These are the key concepts you need to understand to accurately answer the question.

Dependent Events
When discussing probability, dependent events are situations where the occurrence of one event affects the probability of another event happening. In the example of selecting printed circuit boards, events \(E_1\) and \(E_2\) are examples of dependent events. Since the boards are selected without replacement, choosing a defective board first reduces the total number of defective boards available for the second selection.
This dependency alters the likelihood of the second event since the pool of remaining boards changes after the first selection. It is crucial to consider this in your calculations, as standard probability formulas assume independent events unless otherwise specified.
  • In cases where items are not replaced, like our circuit boards, knowing the outcome of one selection changes the probability landscape.
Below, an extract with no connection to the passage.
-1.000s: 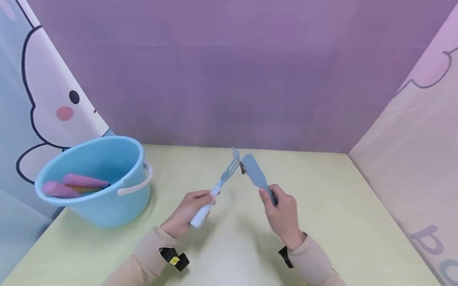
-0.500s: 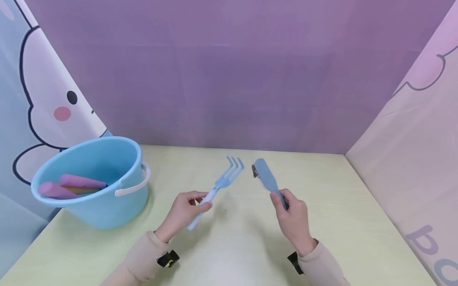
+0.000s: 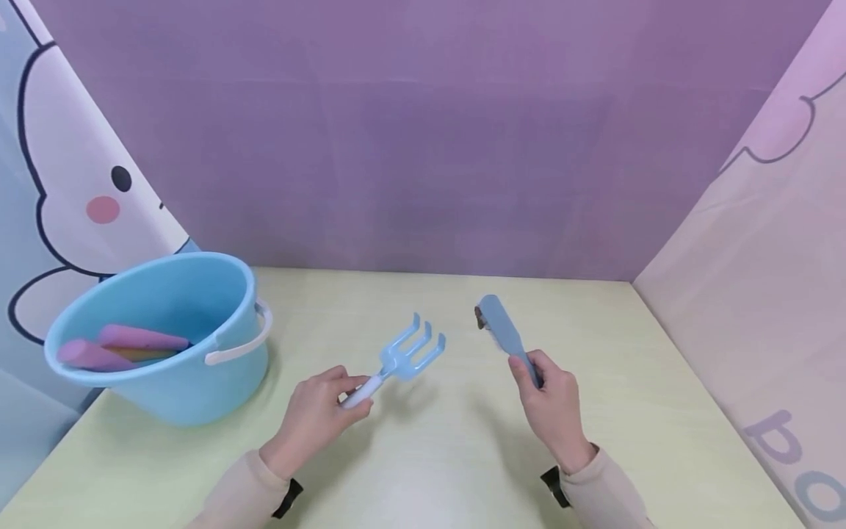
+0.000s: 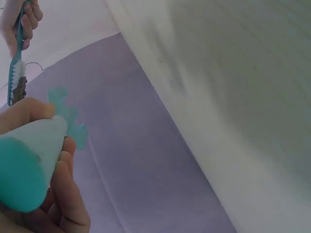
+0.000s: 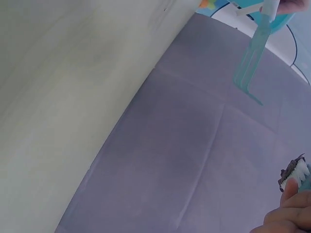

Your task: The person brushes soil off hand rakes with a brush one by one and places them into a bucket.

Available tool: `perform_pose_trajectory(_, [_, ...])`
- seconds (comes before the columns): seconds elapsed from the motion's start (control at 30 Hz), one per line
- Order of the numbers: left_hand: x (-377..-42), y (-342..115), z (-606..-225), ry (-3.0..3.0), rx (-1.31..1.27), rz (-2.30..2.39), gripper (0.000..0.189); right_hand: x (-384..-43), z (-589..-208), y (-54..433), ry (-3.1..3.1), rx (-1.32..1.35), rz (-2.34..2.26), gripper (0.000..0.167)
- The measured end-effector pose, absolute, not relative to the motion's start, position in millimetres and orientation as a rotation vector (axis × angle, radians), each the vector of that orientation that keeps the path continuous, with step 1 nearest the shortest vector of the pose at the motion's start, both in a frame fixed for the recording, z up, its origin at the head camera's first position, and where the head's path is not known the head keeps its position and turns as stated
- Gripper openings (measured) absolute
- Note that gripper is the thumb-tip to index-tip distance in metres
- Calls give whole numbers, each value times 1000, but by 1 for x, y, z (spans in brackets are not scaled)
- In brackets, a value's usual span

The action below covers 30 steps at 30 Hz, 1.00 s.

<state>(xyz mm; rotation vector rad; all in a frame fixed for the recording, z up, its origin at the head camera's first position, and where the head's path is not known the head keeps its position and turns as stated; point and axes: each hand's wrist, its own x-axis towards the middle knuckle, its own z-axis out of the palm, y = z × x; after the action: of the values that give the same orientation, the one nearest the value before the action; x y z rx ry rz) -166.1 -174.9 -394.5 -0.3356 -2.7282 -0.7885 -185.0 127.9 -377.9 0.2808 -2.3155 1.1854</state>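
My left hand [image 3: 317,415] pinches the white handle of a small light-blue garden fork [image 3: 399,360] between thumb and fingers. Its three bent tines point up and to the right, over the table. In the left wrist view the teal butt of the handle faces the camera. To the right, my right hand [image 3: 554,411] grips a blue-backed scrub brush [image 3: 504,329], thumb along the handle, head tilted up and left. White bristles [image 4: 18,70] show in the left wrist view, with a dark brown clump [image 4: 19,92] stuck at their tip end. Fork and brush are apart.
A light-blue bucket [image 3: 178,397] with a white handle [image 3: 238,350] stands at the left of the pale table [image 3: 449,470]. Pink-handled tools [image 3: 142,337] lie in it. A purple backdrop [image 3: 423,147] rises behind, with printed cloth panels on both sides.
From close to the brush's head, the fork has swung away, down and left, its tines turning to face up. My right hand and the brush have shifted a little right and down.
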Motion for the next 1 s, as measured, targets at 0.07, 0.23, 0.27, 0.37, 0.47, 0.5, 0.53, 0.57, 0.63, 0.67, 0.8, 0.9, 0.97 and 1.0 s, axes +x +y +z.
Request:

  • In practical terms, dependent events are common in real-world scenarios, highlighting the importance of understanding how one outcome can influence another.
Always clearly distinguish between independent and dependent events to ensure correct probability interpretations.
Conditional Probability
Conditional probability is a powerful concept that allows us to calculate the likelihood of an event based on the occurrence of another related event. It is often denoted as \(P(A \mid B)\), which reads as "the probability of A given B". In our example, calculating \(P(E_2 \mid E_1)\) helps us understand the probability of the second circuit board being defective, provided the first board was defective.
We derived \(P(E_2 \mid E_1) = \frac{39}{4999}\) because one defective board was already chosen, leaving 39 defective ones among fewer total boards.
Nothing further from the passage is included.